Check each line of the listing for the string "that". Copy those where it appears.

▶ [PROVIDED MATERIAL]

* * * * * * * * *

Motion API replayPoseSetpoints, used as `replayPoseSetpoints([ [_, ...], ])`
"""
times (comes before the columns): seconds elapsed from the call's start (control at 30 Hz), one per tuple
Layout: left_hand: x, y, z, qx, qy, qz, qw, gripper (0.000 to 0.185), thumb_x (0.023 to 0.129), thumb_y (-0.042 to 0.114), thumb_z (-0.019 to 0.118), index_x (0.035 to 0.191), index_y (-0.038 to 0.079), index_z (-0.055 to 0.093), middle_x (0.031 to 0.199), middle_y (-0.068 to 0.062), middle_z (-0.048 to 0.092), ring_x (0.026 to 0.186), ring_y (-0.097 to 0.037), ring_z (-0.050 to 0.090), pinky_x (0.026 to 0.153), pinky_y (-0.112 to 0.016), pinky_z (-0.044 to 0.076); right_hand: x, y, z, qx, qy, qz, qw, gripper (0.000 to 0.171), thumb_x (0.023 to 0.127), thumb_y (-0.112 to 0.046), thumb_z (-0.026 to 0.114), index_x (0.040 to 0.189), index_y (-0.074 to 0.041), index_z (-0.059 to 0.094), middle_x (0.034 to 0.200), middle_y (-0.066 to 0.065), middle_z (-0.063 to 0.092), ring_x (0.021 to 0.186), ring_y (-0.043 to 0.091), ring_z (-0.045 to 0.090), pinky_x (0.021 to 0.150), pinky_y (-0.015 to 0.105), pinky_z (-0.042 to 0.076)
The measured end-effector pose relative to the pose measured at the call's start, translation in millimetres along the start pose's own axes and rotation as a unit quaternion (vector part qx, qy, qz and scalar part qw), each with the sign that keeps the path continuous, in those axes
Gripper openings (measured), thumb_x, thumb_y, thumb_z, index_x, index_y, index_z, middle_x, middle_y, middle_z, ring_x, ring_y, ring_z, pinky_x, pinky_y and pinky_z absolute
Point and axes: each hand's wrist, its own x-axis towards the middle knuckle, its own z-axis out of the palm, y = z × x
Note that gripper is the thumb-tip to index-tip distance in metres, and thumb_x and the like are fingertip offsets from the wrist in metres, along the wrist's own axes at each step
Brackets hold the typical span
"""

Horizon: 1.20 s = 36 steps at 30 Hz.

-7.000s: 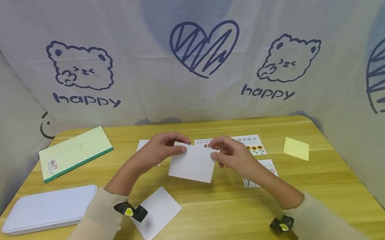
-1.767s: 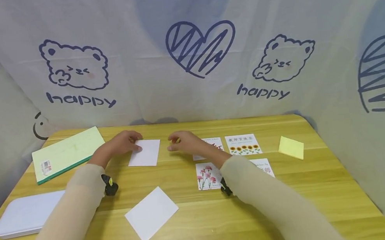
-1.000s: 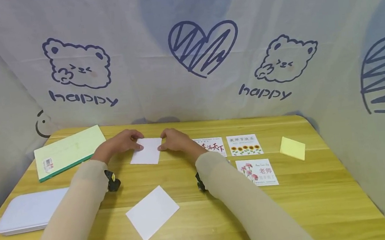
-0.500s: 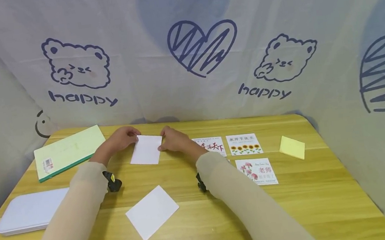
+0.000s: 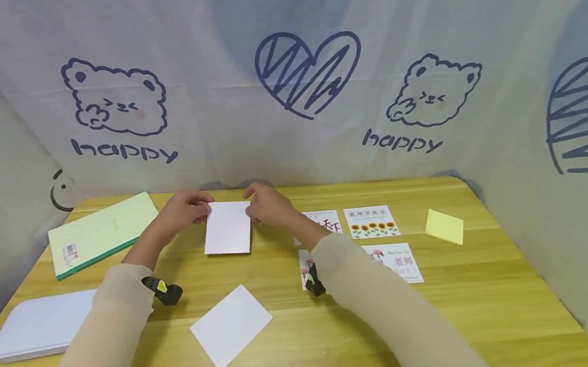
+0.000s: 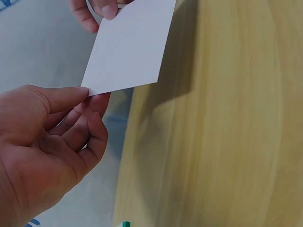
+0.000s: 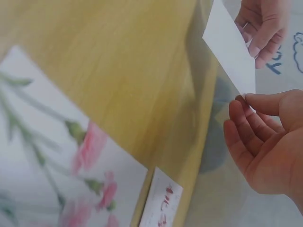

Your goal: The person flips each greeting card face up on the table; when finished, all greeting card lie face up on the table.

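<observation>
A blank white card (image 5: pixel 227 227) is held up off the table at the back left, tilted, its shadow showing below in the left wrist view. My left hand (image 5: pixel 183 212) pinches its left far corner between thumb and fingers. At the opposite far corner, my right hand (image 5: pixel 270 205) pinches the card the same way. Another blank white card (image 5: pixel 232 327) lies askew nearer the front. Right of my hands, printed cards lie in two rows: a sunflower card (image 5: pixel 371 222), a red-lettered card (image 5: pixel 330 220), and carnation cards (image 5: pixel 396 262), partly hidden by my right arm.
A pale green pad (image 5: pixel 105 233) with a barcode label lies at the back left. In front of it is a white flat case (image 5: pixel 42 326), partly behind my left sleeve. A yellow sticky-note pad (image 5: pixel 444 227) sits at the right. Printed cloth (image 5: pixel 212 126) hangs behind the table.
A card I held mid-table earlier is gone from my hands; a carnation card appears at the lower left of the group. Both hands moved to the back-left card and raised it.
</observation>
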Motion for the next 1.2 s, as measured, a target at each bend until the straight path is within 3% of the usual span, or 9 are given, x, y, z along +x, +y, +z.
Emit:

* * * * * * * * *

▶ [YOUR SOLUTION]
The measured end-effector pose relative to the pose measured at the call's start, translation in millimetres along the start pose's own axes and rotation as a unit quaternion (vector part qx, qy, qz and scalar part qw), each with the sign that keeps the path continuous, in those axes
Note that gripper is the thumb-tip to index-tip distance in metres, and thumb_x and the like are fingertip offsets from the wrist in metres, along the wrist's own axes at each step

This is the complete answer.